Wednesday, March 21, 2012

An interesting item, with all the needed links, about Goldman Sachs, and its former agent, Smith.

Not this Agent Smith
A different Goldman Sachs agent apparently, but is Goldman "The Matrix?" There's room to argue for the proposition. While not a betting man in general, I would wager Goldman has its good share of Agent Smiths. With the firm spending a fortune on sunglasses.

This item, this quote:

Shooting the messenger

True, the financial crisis sweeping the United States hit home to all of us, but Occupy Wall Street served the purpose of shining a light on the financial industry. The global “Occupy” movement excoriated Wall Street for being greedy beyond the pale.
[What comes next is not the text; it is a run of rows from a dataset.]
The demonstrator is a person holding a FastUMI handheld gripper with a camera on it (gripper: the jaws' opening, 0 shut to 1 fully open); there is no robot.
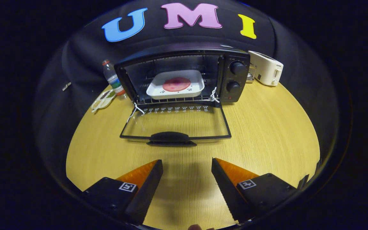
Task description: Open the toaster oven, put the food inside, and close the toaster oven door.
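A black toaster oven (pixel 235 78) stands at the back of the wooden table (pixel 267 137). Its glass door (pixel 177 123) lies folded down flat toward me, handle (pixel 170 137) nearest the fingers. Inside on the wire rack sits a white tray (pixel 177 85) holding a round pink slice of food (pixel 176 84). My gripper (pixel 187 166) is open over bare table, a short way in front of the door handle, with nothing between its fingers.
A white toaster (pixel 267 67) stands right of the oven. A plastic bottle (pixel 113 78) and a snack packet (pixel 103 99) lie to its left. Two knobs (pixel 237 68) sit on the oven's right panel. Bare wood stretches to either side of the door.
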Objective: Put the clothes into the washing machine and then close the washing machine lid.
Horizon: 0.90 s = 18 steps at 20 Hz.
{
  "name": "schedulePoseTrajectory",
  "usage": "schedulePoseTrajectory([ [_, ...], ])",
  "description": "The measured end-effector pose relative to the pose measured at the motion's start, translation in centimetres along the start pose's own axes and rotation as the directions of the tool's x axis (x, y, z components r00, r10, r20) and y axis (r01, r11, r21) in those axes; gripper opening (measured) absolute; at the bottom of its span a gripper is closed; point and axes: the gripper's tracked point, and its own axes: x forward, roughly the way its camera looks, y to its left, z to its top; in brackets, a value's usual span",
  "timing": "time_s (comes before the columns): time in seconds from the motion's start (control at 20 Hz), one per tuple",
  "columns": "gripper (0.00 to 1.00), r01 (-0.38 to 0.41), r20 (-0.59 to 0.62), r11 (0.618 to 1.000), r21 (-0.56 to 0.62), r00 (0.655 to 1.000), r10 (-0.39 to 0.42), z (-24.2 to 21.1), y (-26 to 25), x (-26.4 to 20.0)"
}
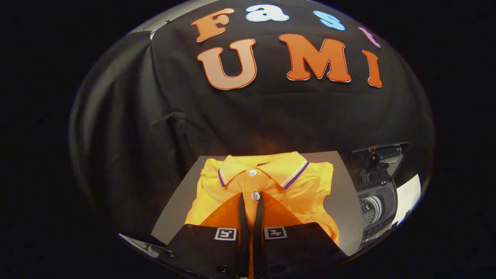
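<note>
Gripper view: the tool (251,201) is pinched tight on the shirt (306,193) at its placket, below the collar. The shirt lies folded on the table (345,201). The washer (378,201), lid up, stands right. Grasp step; next calls for lifting and carrying the shirt to the drum.

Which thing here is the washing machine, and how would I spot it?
Start at the grey board where the folded orange polo shirt lies, just ahead of the nearly closed fingers. Beside the board, off to the shirt's right, stands the washing machine. It alone has a raised dark lid and a shiny drum inside.
</note>
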Motion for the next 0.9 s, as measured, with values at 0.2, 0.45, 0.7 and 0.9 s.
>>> schedulePoseTrajectory([
  [0.2, 0.12, -0.042, 0.080, 0.998, 0.037, 0.996, 0.039, 3.2, -3.0, -5.1],
  [0.45, 0.12, -0.062, 0.175, 0.994, 0.085, 0.984, 0.046, 7.3, -9.9, -10.6],
  [0.7, 0.12, -0.044, 0.230, 0.991, 0.129, 0.973, 0.013, 9.5, -18.5, -15.0],
  [0.9, 0.12, -0.023, 0.238, 0.989, 0.145, 0.971, -0.012, 9.3, -24.8, -16.8],
])
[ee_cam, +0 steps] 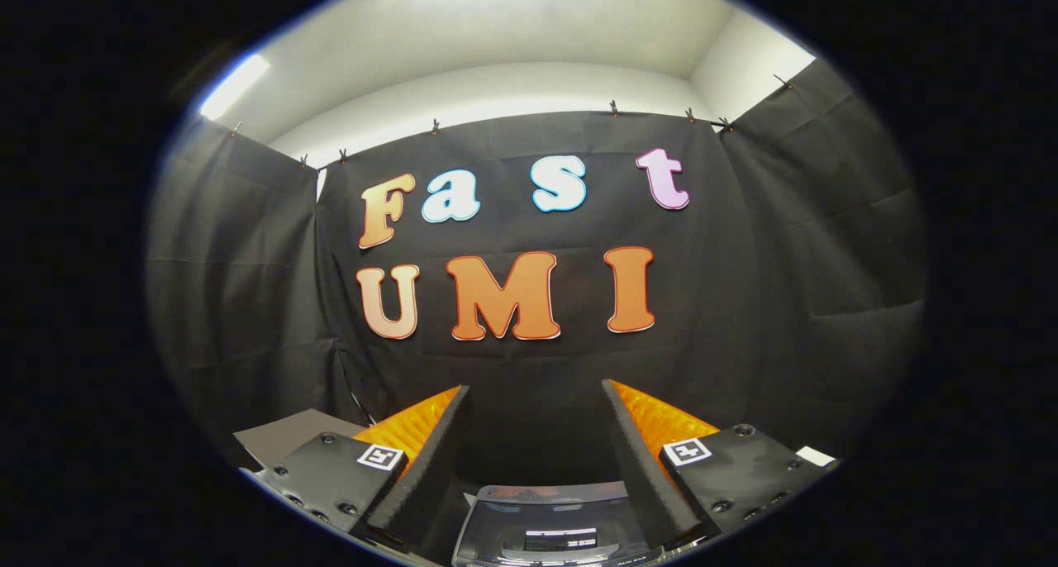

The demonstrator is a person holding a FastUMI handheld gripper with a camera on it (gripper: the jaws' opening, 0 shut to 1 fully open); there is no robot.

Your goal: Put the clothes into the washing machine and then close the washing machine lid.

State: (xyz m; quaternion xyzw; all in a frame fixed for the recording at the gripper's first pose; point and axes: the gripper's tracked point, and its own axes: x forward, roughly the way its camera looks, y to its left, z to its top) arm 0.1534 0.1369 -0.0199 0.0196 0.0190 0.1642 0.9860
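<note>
The gripper was held level with its fingers spread wide apart, grasping nothing. Low between the fingers, close to the camera, lay the washing machine, its clear lid showing a glare. Beyond the fingertips hung the booth wall, with a white ceiling above.

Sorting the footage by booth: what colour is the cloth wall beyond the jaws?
Black, plain cloth wall, clearest in the gripper view; the open gripper points toward it, holding nothing.
</note>
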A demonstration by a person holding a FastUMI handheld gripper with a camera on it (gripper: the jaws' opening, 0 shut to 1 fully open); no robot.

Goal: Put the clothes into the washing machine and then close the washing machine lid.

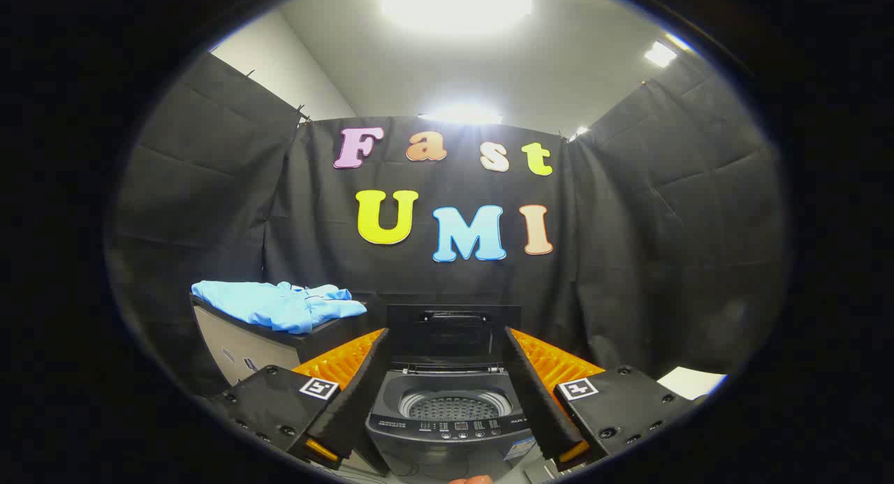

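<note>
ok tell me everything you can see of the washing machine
The washing machine is a small dark grey top-loader standing just ahead of the open hand-held gripper, framed between its two fingers. Its lid is raised upright at the back, leaving the tub open; the perforated drum looks empty. A control strip with buttons runs along the front edge. The blue clothes lie apart on a cabinet beside it.

The washing machine [447,428] at lower centre is showing smooth, slightly glossy plastic around a perforated metal drum [454,406], while the clothes [276,304] at left are lying as soft, matt, wrinkled cloth.
</note>
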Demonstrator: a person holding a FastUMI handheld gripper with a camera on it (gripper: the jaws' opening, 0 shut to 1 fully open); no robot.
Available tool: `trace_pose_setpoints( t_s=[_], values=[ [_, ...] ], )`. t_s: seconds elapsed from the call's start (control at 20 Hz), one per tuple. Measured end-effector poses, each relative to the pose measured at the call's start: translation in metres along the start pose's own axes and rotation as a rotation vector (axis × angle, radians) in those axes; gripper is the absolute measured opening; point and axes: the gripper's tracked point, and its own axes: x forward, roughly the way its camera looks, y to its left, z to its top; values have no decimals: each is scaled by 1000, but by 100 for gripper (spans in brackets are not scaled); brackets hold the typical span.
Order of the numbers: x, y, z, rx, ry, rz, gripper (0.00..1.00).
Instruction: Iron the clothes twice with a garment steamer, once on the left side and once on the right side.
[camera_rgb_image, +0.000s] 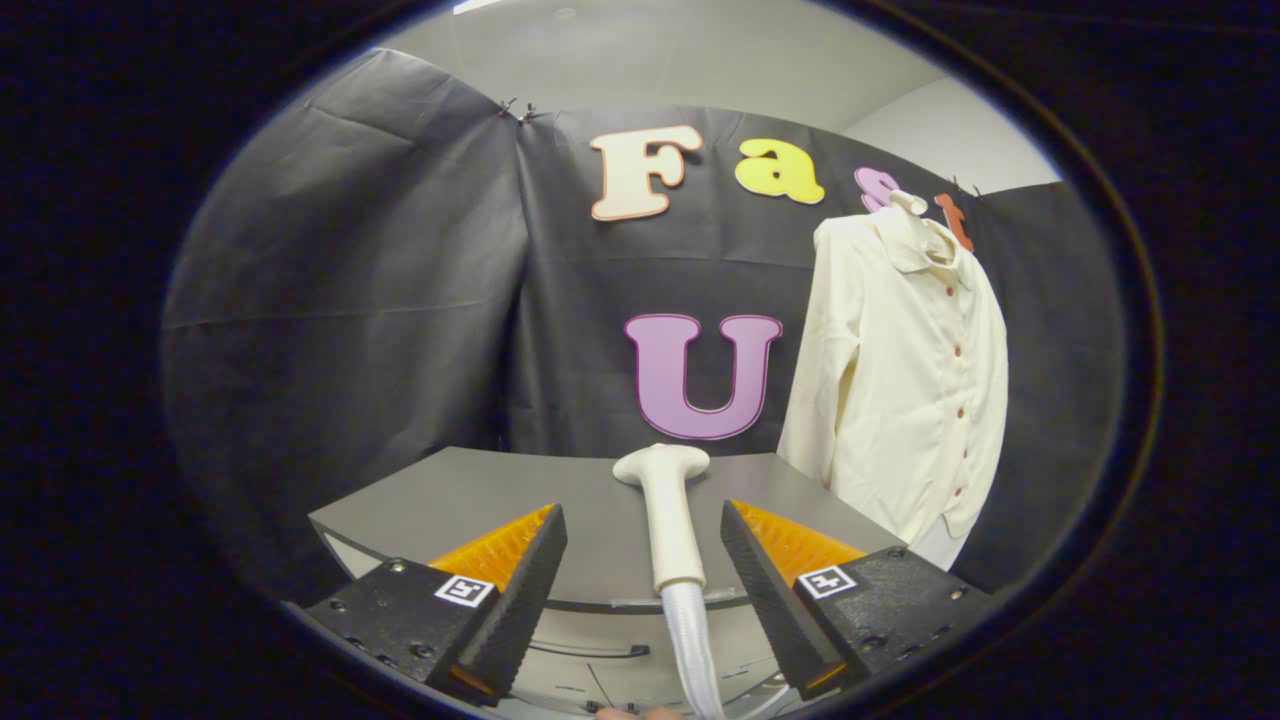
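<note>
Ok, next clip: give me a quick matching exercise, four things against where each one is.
1. steamer head
2. shirt
3. hose
4. gripper

A. hangs against the booth wall, beyond the table's far corner
B. open, fingers either side of the steamer handle, not touching it
C. lies on the grey table, between the fingers
D. runs down from the handle's near end, off the table's front edge

Pairs: 1-C, 2-A, 3-D, 4-B
</note>
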Motion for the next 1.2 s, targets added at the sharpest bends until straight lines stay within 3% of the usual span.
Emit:
trace_pose_setpoints(
  t_s=[0.3, 0.55, 0.75, 0.95, 1.0, 1.2],
  values=[
    [45, -7, -22, -42, 101, -21, 95],
    [78, -8, -37, -76, 156, -45, 90],
    [96, -5, -52, -82, 215, -43, 75],
    [99, -18, -60, -84, 224, -95, 66],
    [102, -15, -60, -82, 219, -80, 55],
    [94, -18, -54, -89, 195, -63, 42]
  ],
)
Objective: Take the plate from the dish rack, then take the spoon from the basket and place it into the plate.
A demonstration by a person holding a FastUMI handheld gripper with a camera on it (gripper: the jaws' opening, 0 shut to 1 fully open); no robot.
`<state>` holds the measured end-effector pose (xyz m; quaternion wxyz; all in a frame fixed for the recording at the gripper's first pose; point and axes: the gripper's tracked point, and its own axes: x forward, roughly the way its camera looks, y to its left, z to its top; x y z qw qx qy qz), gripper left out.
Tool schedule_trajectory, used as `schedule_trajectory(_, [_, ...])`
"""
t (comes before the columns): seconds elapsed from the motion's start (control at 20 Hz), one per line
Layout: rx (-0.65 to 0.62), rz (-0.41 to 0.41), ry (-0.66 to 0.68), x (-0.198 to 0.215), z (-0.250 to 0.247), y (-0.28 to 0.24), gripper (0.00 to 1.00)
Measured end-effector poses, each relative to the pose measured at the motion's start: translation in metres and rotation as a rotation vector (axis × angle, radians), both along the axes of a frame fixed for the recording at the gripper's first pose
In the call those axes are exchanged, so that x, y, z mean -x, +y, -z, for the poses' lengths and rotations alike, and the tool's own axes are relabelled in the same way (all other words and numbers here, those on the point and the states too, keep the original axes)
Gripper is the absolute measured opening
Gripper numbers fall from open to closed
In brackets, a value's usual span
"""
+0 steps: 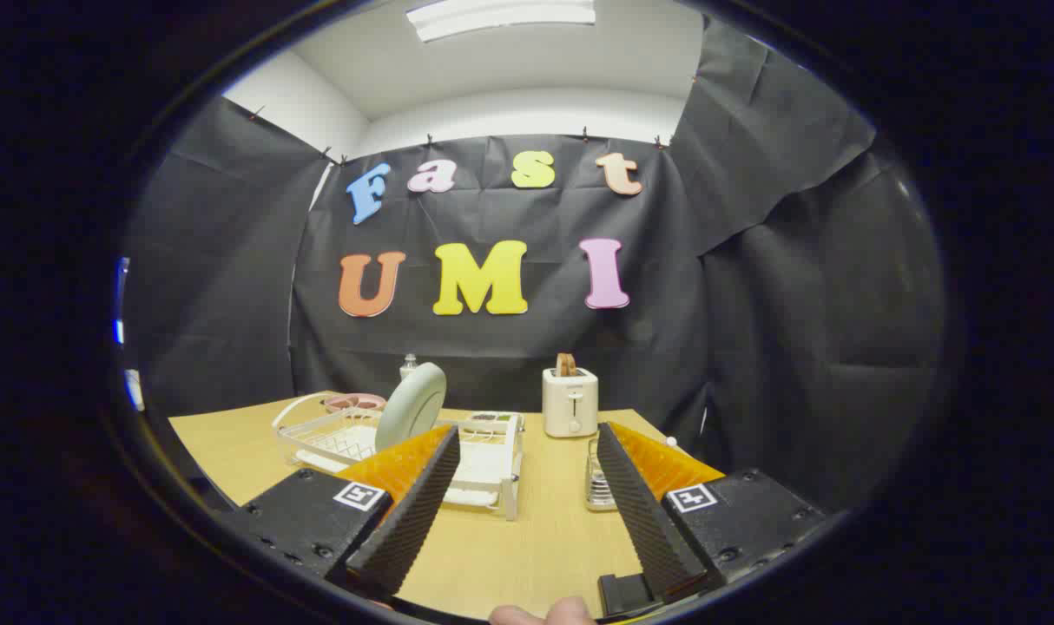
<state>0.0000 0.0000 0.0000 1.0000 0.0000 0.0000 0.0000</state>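
The round pale-green plate (411, 405) is stood on edge in the white wire dish rack (336, 434) at the desk's (510, 555) far left, presumably for easy gripping, while the fingers (527, 486) are held spread and empty nearer.

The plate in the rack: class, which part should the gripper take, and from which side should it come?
Probably the plate's upper rim, coming from above. It stands on edge, tilted, in the rack, so its top edge is free while the lower part sits among the wires. The gripper is open with nothing between its fingers, short of the rack.
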Motion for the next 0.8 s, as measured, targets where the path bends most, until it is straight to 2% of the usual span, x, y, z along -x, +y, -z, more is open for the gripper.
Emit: schedule_trajectory(0.8, [-0.044, 0.039, -0.018, 0.0006, -0.0021, -0.0087, 1.0])
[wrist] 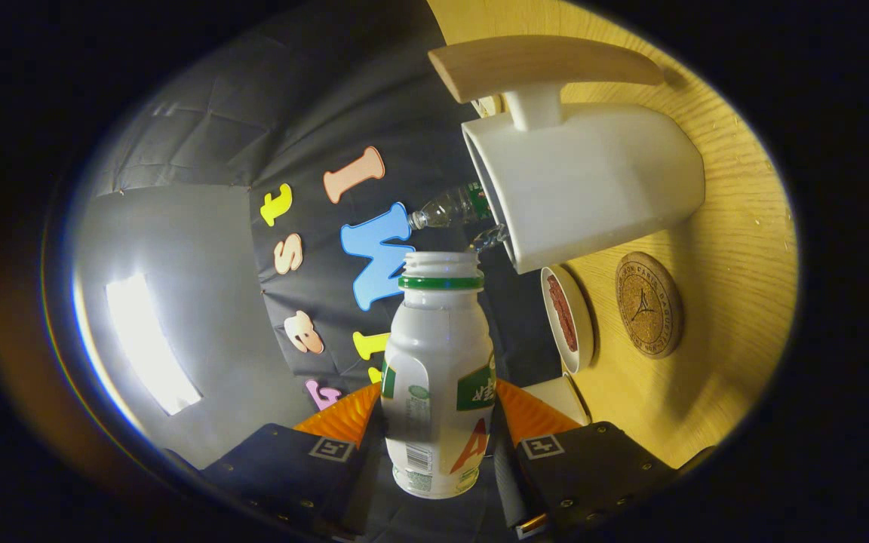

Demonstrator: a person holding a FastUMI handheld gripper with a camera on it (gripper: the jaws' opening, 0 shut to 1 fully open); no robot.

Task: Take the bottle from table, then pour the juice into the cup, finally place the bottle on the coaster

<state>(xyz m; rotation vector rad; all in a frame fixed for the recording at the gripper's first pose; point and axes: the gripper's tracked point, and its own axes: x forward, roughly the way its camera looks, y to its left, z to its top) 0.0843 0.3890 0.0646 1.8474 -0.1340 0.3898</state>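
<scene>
At the bottom centre of the frame the gripper (438, 430) has its two orange fingers (344, 415) closed in on the white bottle (438, 377), one pressing each side of the label, so the bottle is gripped between them. The whole view is rolled, with the wooden desk (736, 249) running up the right side of the frame rather than lying below. The bottle's open mouth, uncapped above a green neck ring, points toward the middle of the frame and sits just short of the rim of the white cup (593, 188), not touching it. That cup, with a wooden handle (540, 64) on a white stub, takes up the upper right. Just right of the bottle, near the desk's edge, a small white dish (569, 320) holds something reddish. Beyond the dish, further right, the round cork coaster (648, 304) lies flat and bare on the desk. Behind the cup's rim, a clear plastic bottle (449, 207) shows against the dark booth wall.
</scene>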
From these broadsides, America was divided into the 1% of the haves and the 99% of the have-nots.

Enter Greg Smith, six months later, making Goldman look like the poster child for all that is wrong with Wall Street. In his essay, Smith made Gordon Gekko look like a wimp by comparison.

So, why did Bloomberg’s editors make such a fuss, anyway? As a former employee of the company, I have some ideas.

Perhaps its editorial writer felt genuinely insulted by Smith’s apparent gesture of piousness and felt that the former Goldman employee was exploiting the situation. If Smith was so freaked out by Goldman’s greed, why the heck did it take the guy 12 years to see the light, right?

Maybe there’s some sour grapes. I’d be pretty ticked off if I got “scooped” by the New York Times.

Or...

Could Bloomberg be acting in the interests of the parent company Bloomberg L.P? After all, its founder, New York Mayor Michael Bloomberg, is himself a distinguished veteran of Wall Street.

Mayor Bloomberg, who didn’t throw his support behind the Occupy Wall Street protesters last year, visited Goldman’s headquarters to give the firm a pat on the back after Smith’s manifesto hit. Read “Goldman, Bloomberg and crony capitalism.”

“The mayor stopped by to make clear that the company is a vital part the city’s economy, and the kind of unfair attacks that we’re seeing can eventually hurt all New Yorkers,” Stu Loeser, a spokesman for hizzoner, pointed out.

[bolding and link in original] That is from page 2 of the online item, and most of the background links are on the opening page, here, so please go there, read that. And the linked items have links. Enjoy.

Gentlemen who rose to prominence and prosperity from within the ranks of gentlemen prefer gentlemen who talk publicly, like gentlemen? What?